Here we propose a new ultrahigh-speed imaging approach that is based on ptychography [19], a powerful type of coherent diffraction imaging [20]. In ptychography, a complex-valued object is scanned in a stepwise fashion through a localized coherent beam. In each scanning step, the far-field diffraction pattern of the object is measured. The set of diffraction patterns is used for reconstructing the complex transfer function describing the object. Critically, the illumination spot in each step overlaps substantially with neighboring spots. Thus, the recorded information is highly redundant, leading to several advantages of ptychography over ordinary coherent diffraction imaging including improved robustness to noise, no requirement for prior information (e.g. support) on the object, reconstructions of both the imaged sample and the probe beam simultaneously, and generally faster and more reliable reconstruction algorithms [21,22]. Recently, Single-Shot Ptychography (SSP), where the required multiple far-field intensity patterns from overlapped regions in the sample are recorded simultaneously in a single CCD exposure, was proposed and demonstrated [23–25]. Another recent exciting development was the invention of ptychographical information multiplexing (PIM) concept for recovering high dimensional data [26]. PIM has been used for coherent mode decomposition of the probe beam [26,27] and recovering the spectral response of the sample [28,29] under investigation.

Here, we propose to exploit ptychographical information multiplexing in SSP that is illuminated by a burst of pulses for reconstructing multiple temporal frames of the object from a single recorded intensity pattern.
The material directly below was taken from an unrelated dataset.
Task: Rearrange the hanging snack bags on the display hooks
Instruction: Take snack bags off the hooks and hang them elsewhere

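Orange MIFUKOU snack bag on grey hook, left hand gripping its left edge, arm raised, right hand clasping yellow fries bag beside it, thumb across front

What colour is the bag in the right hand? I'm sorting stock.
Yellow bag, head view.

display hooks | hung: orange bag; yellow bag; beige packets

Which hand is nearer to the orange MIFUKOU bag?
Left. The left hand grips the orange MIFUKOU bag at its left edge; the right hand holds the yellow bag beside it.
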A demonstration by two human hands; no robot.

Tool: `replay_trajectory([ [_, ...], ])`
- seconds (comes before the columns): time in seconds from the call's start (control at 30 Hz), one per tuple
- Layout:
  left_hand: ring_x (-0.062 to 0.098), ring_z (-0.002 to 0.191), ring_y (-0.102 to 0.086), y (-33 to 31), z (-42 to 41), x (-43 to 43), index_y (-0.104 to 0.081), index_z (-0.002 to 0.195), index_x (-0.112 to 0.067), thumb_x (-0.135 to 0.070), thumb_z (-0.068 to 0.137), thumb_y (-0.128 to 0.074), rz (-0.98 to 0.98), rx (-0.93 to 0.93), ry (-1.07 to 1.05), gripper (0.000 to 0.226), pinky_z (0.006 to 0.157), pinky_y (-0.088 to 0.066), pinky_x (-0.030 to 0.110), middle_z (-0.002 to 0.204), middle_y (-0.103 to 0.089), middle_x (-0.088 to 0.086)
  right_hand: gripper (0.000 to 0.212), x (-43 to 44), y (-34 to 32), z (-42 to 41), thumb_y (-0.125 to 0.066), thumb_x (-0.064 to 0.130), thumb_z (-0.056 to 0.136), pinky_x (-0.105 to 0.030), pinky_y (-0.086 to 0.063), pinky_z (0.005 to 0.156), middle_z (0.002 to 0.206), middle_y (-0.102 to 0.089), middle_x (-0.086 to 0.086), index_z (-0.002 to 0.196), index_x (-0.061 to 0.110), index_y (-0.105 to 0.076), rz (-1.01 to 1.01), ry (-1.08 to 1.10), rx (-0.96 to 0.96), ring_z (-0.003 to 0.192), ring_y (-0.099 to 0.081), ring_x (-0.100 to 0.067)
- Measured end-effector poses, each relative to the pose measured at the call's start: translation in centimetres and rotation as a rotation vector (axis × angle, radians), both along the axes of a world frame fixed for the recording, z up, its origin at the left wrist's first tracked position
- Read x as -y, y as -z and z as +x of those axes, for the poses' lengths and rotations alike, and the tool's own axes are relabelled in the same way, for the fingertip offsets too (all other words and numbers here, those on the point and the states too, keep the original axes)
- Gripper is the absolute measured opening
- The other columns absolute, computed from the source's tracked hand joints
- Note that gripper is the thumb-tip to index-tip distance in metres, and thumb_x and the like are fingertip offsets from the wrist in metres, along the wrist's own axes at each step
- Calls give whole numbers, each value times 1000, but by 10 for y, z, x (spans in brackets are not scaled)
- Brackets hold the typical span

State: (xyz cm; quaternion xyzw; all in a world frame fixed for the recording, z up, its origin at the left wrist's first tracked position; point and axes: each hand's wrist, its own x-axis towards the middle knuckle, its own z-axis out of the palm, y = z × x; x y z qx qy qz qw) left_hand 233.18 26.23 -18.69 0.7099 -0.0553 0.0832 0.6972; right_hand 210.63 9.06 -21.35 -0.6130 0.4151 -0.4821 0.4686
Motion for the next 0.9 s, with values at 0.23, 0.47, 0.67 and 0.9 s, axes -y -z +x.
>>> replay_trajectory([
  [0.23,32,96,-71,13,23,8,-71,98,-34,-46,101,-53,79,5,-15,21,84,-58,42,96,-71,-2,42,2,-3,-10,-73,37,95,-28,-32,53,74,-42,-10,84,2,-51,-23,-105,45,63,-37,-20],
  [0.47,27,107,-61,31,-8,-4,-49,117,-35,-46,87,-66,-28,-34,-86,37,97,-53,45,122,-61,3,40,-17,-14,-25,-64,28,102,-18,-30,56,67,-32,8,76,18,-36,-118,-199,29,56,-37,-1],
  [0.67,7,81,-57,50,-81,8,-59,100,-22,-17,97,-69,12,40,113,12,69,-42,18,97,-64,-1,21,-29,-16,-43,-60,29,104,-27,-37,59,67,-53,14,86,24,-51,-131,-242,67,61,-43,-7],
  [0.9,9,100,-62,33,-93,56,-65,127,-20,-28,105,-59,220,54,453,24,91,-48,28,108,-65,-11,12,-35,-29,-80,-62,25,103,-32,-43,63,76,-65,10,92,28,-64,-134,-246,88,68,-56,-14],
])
In this method, termed Time-resolved Imaging by Multiplexed Ptychography (TIMP), complex-valued multiple frames of the object are recovered algorithmically from the data measured in a single CCD exposure of a SSP system. The frame rate and temporal resolution in TIMP are determined by the light source and not by the imaging system, making this method very flexible. Notably, the TIMP imaging system consists of simple elements hence it can be implemented across the electromagnetic spectrum (including extreme UV and x-rays) as well as with other waves. We demonstrate numerically recovery of 15 different complex frames from a single noisy camera snapshot. We also present progress towards experimental demonstration of TIMP by demonstrating static imaging with a SSP system and single short laser pulse illumination. Due to its simplicity and versatility, we expect TIMP to open numerous ultrahigh-speed imaging applications as well as pave the way to imaging at sub-femtosecond frame time by using bursts of attosecond pulses.

The paper is organized as follows. Section 2 presents the concept of TIMP. Then, sections 3 and 4 present numerical examples of TIMP for phase only objects and complex-valued objects, respectively. An important step for proving the feasibility of TIMP and moving forward for its experimental implementation is presented in section 5 where single-pulse SSP is demonstrated experimentally. In section 6, we propose an alternative scheme for SSP and TIMP. Finally, we conclude and discuss research directions for improving TIMP in section 7.

2. Concept of Time-resolved Imaging by Multiplexed Ptychography (TIMP)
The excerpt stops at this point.